Cost of Revenues (exclusive of depreciation and amortization)
Cost of revenues were $99.7 million for the six months ended June 30, 2010, a decrease of
16.3% from $119.1 million for the same period in 2009 as we identified and eliminated
inefficiencies in our operating platforms. The decrease is also due to our overall decline in
revenue. Our costs consist primarily of those incurred from other providers and those incurred from
the cost of our network. Costs where we purchased services or products from third party providers
comprised $94.0 million, or 78.9%, of our total cost of revenues for the six months ended June 30,
2009 and $76.8 million, or 77.1%, in the six months ended June 30, 2010. The most significant
components of our costs purchased from third party providers consist of costs related to our
Verizon wholesale advantage contract, unbundled network element loop costs and T-1 costs, which
totaled $23.7 million, $12.9 million and $27.1 million, respectively, for the six months ended June
30, 2009. These costs totaled $18.3 million, $11.3 million and $24.1 million, respectively, for the
six months ended June 30, 2010. Combined these costs decreased by 15.7% between
2009 and 2010. We have experienced a decrease in costs where we purchased services or products
from third parties as a percentage of total cost of revenues primarily due to our effective
migration of lines to lower cost platforms.
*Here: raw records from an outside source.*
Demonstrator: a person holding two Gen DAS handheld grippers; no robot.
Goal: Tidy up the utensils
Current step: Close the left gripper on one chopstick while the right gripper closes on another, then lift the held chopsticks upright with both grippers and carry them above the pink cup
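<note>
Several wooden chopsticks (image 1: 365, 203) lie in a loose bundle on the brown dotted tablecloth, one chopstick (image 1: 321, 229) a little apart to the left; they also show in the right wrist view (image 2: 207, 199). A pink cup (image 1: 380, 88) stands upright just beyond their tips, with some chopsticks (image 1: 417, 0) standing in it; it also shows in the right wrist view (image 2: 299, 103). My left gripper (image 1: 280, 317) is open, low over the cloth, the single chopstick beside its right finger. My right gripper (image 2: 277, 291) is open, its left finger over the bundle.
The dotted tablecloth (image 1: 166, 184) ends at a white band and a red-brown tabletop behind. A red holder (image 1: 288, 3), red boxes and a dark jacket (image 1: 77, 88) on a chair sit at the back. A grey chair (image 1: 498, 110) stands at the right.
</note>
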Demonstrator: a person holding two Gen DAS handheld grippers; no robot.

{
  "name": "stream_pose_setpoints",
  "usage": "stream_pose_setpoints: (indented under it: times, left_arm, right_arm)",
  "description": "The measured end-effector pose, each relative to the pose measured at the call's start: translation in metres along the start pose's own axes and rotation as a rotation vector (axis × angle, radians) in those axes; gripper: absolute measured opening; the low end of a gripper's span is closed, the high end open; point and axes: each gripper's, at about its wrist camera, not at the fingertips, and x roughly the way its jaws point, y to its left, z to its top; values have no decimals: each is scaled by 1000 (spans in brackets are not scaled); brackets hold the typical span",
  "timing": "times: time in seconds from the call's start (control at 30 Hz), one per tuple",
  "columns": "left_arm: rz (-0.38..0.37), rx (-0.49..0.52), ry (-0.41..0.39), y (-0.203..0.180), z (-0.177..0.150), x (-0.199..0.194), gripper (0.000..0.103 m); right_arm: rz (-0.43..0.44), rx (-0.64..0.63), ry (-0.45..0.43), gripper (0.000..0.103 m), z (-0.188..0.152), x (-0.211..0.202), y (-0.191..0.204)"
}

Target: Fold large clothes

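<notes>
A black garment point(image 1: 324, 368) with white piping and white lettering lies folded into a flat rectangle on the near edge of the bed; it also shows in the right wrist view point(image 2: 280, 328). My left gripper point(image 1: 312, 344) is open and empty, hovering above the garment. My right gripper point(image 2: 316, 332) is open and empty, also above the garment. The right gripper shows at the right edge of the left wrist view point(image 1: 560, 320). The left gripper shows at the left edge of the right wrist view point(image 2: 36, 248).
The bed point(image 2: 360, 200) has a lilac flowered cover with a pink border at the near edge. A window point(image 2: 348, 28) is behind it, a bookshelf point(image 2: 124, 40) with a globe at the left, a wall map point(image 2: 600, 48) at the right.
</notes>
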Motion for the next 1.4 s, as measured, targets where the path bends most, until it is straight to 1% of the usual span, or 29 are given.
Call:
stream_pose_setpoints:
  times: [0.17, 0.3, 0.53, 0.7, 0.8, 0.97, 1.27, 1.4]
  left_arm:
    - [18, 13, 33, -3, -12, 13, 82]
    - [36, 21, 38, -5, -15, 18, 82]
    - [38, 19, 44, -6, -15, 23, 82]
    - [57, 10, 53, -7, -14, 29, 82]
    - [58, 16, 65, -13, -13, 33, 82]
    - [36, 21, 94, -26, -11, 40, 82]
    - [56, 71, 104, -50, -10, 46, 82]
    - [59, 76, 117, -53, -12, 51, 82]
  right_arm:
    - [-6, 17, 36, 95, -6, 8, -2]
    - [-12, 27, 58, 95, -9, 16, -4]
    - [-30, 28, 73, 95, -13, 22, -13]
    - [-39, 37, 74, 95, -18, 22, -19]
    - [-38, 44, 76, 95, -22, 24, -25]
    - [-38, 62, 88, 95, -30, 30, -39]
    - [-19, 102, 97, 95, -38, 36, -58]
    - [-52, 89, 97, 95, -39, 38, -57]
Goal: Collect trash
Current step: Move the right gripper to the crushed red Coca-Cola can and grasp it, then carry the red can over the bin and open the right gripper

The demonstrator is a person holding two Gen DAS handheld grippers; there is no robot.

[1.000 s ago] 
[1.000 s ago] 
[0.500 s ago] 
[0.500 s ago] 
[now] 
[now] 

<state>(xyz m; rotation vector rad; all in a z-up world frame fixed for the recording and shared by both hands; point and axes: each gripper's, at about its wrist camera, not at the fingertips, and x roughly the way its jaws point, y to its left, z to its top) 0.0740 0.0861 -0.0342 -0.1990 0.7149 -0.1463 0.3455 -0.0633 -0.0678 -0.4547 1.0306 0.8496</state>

Gross Profit (exclusive of depreciation and amortization)
Gross profit was $108.9 million for the six months ended June 30, 2010, a decrease of 8.4%
from $118.9 million for the same period in 2009. As a percentage of revenues gross profit increased
to 52.2% in 2010 from 49.9% in 2009. The increase in gross profit percentage is primarily due lower
costs resulting from provisioning more lines from resale and unbundled network platform to on-net.
We are focusing sales initiatives towards increasing the amount of data and integrated T-1 lines
sold, as we believe that these initiatives will produce incrementally higher margins than those
currently reported from POTS services. In addition, we continue to drive additional cost saving
initiatives, including provisioning customers to our on-net facilities, identifying additional
inaccuracies in billing from existing carriers, renegotiating existing agreements and executing new
agreements with additional interexchange carriers.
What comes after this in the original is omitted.